Ruffino Cares, progetto nato nel 2018 come marchio contenitore di iniziative legate alla Responsabilità Sociale d’Impresa, oggi vera e propria strategia, mette al centro lo sviluppo sostenibile come rappresentato dagli Obiettivi di Sviluppo Sostenibile delle Nazioni Unite (SDG) applicati al comparto vitivinicolo. L’ambiente è solo uno dei quattro pilastri che sorreggono questo percorso, accanto a politiche aziendali orientate alla diversità e all’inclusione, promozione del bere responsabile a vantaggio della società e del comparto, impegno verso gli altri e in particolare verso le comunità locali. L’obiettivo più generale è quello di trasformare il brand toscano in un brand che antepone il benessere delle persone in qualsiasi scelta. Ruffino ha infatti stanziato un budget senza precedenti di circa 11 milioni di euro, cioè il 28% sugli investimenti annuali del gruppo, distribuito su sette anni (dal 2019 al 2025), per mettere in pratica il processo di conversione delle proprie attività produttive verso ambiziosi quanto necessari standard. Parallelamente alla conversione biologica delle 9 tenute che sarà completata con la vendemmia 2024, gli obiettivi Ruffino 2025 prevedono di rendere la propria filiera al 100% sostenibile, facendo da traino anche per le realtà più piccole del proprio indotto, attraverso un taglio delle emissioni del 15% per arrivare al 50% nel 2030, un aumento del 15% dei rifiuti mandati in riciclo per arrivare a zero rifiuti nel 2050, una riduzione dell’utilizzo dell’acqua integrata a un aumento del 25% delle acque riutilizzate nel processo di produzione. A questi obiettivi, si aggiungono le molte necessarie certificazione e azioni come quelle sulla valorizzazione della biodiversità, sul sostegno al tessuto sociale locale e sull’inclusione di categorie svantaggiate portando una visione olistica che vuole andare oltre lo stesso concetto di sostenibilità.

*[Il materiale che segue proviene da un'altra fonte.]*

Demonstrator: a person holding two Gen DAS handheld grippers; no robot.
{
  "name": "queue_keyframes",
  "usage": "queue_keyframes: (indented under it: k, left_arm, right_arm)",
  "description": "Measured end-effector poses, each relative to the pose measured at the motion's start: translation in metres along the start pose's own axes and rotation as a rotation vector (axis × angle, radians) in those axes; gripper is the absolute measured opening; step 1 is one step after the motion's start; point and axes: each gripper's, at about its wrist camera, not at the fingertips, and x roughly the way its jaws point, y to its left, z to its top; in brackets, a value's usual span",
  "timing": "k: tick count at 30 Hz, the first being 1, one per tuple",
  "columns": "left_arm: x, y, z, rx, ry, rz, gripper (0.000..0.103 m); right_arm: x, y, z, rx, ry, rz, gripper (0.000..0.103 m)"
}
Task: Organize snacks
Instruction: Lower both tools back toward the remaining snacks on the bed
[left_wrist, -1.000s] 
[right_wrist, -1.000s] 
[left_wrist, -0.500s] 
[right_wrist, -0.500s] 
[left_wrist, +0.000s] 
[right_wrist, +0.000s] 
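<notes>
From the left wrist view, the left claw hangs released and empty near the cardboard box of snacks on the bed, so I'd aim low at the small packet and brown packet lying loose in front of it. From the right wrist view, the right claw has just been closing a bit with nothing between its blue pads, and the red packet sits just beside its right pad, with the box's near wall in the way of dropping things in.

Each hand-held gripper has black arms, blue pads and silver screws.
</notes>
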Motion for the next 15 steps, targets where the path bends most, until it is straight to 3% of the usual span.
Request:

“Casi come quello di Ruffino – sostiene il prof. Marco Frey – mostrano un assunto fondamentale della sostenibilità: è possibile, oltre che necessario, fare meglio con meno. Il volume di vino prodotto negli ultimi decenni in Italia è assai diminuito, ma il comparto è cresciuto perché sono cresciuti il valore della produzione, la qualità e l’export. In questo senso, l’enologia italiana sta compiendo un percorso emblematico che rispecchia il ruolo cruciale delle aziende, accanto alle istituzioni e ai cittadini, nel rendere il cambiamento possibile”.Sandro Sartor, Presidente e Amministratore Delegato di Ruffino e vice presidente di Unione Italiana Vini, afferma: “In questa gara non c’è chi arriva primo e chi arriva ultimo, ma bisogna arrivare tutti. Le attività del settore vitivinicolo sono in regime di interdipendenza con la disponibilità di risorse naturali (risorse energetiche, acqua, clima, suolo, aria ed ecosistema) e col tessuto socioeconomico nel quale si collocano”.
Con l’anno fiscale 2022 Ruffino ha pubblicato il suo quarto bilancio di sostenibilità certificato. Sebbene non esista per legge un modello unico a cui attenersi, le informazioni che Ruffino ha rendicontato seguono le linee guida internazionalmente riconosciute del Global Reporting Initiative.